Start of Block

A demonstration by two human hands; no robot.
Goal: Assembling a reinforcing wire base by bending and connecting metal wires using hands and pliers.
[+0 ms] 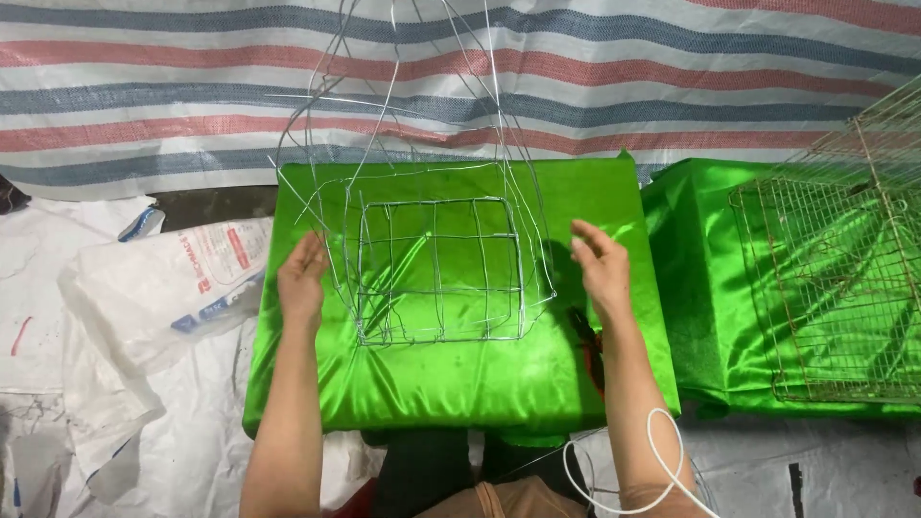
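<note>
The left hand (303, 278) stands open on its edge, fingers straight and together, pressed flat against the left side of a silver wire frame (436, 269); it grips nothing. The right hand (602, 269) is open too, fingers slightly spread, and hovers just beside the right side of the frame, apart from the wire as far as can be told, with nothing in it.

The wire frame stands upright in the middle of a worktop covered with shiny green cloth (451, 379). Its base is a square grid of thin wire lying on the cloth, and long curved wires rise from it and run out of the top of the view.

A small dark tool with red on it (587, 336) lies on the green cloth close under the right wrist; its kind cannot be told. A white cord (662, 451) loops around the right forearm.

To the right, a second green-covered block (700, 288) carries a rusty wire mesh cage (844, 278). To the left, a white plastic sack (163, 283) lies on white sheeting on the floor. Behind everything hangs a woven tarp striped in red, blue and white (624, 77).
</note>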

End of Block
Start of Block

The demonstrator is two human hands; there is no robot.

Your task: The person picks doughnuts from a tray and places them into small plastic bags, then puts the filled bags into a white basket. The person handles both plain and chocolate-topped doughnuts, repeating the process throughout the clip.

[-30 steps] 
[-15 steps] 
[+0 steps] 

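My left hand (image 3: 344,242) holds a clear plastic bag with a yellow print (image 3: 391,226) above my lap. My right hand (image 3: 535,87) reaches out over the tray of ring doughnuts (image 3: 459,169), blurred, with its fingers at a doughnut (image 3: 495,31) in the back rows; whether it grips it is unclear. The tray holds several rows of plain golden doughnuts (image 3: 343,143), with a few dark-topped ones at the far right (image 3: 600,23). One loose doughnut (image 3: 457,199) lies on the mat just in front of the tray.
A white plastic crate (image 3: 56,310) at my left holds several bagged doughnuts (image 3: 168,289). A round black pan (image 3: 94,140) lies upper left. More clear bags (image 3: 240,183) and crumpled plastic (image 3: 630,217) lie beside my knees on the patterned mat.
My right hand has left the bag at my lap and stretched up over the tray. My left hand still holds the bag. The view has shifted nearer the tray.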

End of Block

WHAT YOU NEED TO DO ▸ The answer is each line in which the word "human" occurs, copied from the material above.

RESULT FOR THIS TASK ▸
A demonstration by two human hands; no robot.
The demonstrator is two human hands; there is no robot.

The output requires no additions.